• _Data extract_:
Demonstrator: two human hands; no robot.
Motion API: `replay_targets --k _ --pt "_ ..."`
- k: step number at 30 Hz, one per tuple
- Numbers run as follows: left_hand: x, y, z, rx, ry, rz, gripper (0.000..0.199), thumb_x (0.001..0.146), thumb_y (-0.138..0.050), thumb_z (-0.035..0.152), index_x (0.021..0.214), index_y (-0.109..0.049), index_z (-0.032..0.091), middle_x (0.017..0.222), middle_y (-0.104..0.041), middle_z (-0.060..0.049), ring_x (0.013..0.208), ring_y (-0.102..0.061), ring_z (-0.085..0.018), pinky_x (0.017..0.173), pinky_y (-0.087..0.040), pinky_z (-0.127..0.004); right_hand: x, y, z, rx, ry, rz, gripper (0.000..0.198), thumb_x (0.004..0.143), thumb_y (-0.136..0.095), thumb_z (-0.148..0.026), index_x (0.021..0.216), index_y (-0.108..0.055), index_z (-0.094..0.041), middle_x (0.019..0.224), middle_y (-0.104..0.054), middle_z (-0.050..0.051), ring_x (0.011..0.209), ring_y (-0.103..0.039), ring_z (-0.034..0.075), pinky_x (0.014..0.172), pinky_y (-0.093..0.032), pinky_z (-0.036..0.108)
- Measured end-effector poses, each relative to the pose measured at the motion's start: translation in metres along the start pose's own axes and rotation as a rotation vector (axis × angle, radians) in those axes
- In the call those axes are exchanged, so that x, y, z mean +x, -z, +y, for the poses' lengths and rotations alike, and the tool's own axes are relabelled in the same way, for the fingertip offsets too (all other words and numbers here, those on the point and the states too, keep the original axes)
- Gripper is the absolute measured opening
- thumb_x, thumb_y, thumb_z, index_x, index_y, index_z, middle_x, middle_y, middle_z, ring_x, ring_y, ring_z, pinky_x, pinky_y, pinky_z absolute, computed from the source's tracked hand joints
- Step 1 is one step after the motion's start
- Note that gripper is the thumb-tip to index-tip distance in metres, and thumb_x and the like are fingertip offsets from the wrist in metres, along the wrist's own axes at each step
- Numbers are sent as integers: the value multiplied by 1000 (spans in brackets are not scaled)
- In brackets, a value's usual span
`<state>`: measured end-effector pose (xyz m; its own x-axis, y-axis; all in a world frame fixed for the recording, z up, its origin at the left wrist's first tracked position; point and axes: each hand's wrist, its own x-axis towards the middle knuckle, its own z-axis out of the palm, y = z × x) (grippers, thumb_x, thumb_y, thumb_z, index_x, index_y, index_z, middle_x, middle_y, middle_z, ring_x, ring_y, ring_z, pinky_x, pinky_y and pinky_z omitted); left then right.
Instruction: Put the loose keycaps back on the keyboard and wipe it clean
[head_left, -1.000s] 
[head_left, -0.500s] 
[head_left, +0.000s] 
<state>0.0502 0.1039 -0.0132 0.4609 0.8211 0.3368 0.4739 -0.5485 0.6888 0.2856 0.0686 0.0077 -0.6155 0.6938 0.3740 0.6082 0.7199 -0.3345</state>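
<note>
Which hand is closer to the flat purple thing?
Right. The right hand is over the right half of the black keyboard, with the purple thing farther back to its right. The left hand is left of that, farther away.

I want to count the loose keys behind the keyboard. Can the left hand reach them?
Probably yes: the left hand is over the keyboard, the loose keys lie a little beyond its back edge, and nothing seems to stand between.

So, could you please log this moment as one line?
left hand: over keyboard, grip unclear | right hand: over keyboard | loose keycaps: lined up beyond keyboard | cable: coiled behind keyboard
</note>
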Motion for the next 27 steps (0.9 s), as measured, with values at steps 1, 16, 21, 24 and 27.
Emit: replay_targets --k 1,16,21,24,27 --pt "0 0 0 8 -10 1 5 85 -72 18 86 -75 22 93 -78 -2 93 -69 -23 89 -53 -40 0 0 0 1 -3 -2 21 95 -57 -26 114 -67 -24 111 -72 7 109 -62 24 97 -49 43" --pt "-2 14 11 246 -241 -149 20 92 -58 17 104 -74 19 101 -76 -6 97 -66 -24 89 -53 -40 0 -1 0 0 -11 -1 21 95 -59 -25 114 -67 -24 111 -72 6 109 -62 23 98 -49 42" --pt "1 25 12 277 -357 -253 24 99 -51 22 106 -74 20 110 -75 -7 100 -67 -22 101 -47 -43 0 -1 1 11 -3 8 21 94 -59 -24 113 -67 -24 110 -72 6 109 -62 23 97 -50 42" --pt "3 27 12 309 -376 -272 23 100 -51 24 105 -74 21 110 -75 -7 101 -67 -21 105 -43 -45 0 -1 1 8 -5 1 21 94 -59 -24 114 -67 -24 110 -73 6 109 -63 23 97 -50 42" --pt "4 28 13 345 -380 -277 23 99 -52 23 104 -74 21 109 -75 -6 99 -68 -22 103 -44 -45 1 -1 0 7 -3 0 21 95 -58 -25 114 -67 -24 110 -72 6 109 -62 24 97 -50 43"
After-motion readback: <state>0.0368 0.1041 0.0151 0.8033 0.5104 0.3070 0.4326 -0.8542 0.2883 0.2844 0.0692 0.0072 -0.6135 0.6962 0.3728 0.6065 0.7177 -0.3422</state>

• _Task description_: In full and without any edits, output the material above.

• _Answer to the exercise_:
Demonstrator: two human hands; no robot.
Motion API: `replay_targets --k _ --pt "_ ..."`
- k: step number at 30 Hz, one per tuple
- Numbers run as follows: left_hand: x, y, z, rx, ry, rz, gripper (0.000..0.199), thumb_x (0.001..0.146), thumb_y (-0.138..0.050), thumb_z (-0.035..0.152), index_x (0.021..0.214), index_y (-0.109..0.049), index_z (-0.032..0.091), middle_x (0.017..0.222), middle_y (-0.104..0.041), middle_z (-0.060..0.049), ring_x (0.013..0.208), ring_y (-0.102..0.061), ring_z (-0.085..0.018), pinky_x (0.017..0.173), pinky_y (-0.087..0.040), pinky_z (-0.127..0.004); right_hand: x, y, z, rx, ry, rz, gripper (0.000..0.198), thumb_x (0.004..0.143), thumb_y (-0.136..0.095), thumb_z (-0.148..0.026), index_x (0.021..0.216), index_y (-0.108..0.055), index_z (-0.094..0.041), middle_x (0.019..0.224), middle_y (-0.104..0.054), middle_z (-0.050..0.051), ring_x (0.011..0.209), ring_y (-0.103..0.039), ring_z (-0.034..0.075), pinky_x (0.014..0.172), pinky_y (-0.093..0.032), pinky_z (-0.036..0.108)
- Measured end-effector poses, each relative to the pose measured at the motion's start: translation in metres along the start pose's own axes and rotation as a rotation vector (axis × angle, radians) in those axes
- In the call those axes are exchanged, so that x, y, z mean +x, -z, +y, for the poses' lengths and rotations alike, and the tool's own axes are relabelled in the same way, for the fingertip offsets too (all other words and numbers here, those on the point and the states too, keep the original axes)
- Gripper is the absolute measured opening
- thumb_x, thumb_y, thumb_z, index_x, index_y, index_z, middle_x, middle_y, middle_z, ring_x, ring_y, ring_z, pinky_x, pinky_y, pinky_z absolute, computed from the source's tracked hand joints
- Step 1 is one step after the motion's start
- Note that gripper is the thumb-tip to index-tip distance in metres, and thumb_x and the like are fingertip offsets from the wrist in metres, along the wrist's own axes at each step
- Numbers are sent as integers: the value multiplied by 1000 (spans in brackets are not scaled)
- In brackets, a value's usual span
`<state>`: measured end-effector pose (xyz m; its own x-axis, y-axis; all in a world frame fixed for the recording, z up, its origin at the left wrist's first tracked position; point and axes: each hand's wrist, its own x-axis towards the middle knuckle, its own z-axis out of the palm, y = z × x) (grippers, thumb_x, thumb_y, thumb_z, index_x, index_y, index_z, middle_x, middle_y, middle_z, ring_x, ring_y, ring_z, pinky_x, pinky_y and pinky_z omitted); left then right.
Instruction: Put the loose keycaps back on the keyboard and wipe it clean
[head_left, -1.000s] 
[head_left, -0.500s] 
[head_left, +0.000s] 
<state>0.0502 0.1039 -0.0132 0.4609 0.8211 0.3368 0.4739 -0.5485 0.6888 0.2856 0.0686 0.0077 -0.6155 0.6938 0.3740 0.6082 0.7199 -0.3345</state>
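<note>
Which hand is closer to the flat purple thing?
Right. The right hand is over the right half of the black keyboard, with the purple thing farther back to its right. The left hand is left of that, farther away.

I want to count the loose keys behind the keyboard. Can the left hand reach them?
Probably yes: the left hand is over the keyboard, the loose keys lie a little beyond its back edge, and nothing seems to stand between.

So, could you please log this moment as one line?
left hand: over keyboard, grip unclear | right hand: over keyboard | loose keycaps: lined up beyond keyboard | cable: coiled behind keyboard
</note>
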Motion for the next 27 steps (0.9 s), as measured, with values at steps 1, 16, 21, 24 and 27.
Emit: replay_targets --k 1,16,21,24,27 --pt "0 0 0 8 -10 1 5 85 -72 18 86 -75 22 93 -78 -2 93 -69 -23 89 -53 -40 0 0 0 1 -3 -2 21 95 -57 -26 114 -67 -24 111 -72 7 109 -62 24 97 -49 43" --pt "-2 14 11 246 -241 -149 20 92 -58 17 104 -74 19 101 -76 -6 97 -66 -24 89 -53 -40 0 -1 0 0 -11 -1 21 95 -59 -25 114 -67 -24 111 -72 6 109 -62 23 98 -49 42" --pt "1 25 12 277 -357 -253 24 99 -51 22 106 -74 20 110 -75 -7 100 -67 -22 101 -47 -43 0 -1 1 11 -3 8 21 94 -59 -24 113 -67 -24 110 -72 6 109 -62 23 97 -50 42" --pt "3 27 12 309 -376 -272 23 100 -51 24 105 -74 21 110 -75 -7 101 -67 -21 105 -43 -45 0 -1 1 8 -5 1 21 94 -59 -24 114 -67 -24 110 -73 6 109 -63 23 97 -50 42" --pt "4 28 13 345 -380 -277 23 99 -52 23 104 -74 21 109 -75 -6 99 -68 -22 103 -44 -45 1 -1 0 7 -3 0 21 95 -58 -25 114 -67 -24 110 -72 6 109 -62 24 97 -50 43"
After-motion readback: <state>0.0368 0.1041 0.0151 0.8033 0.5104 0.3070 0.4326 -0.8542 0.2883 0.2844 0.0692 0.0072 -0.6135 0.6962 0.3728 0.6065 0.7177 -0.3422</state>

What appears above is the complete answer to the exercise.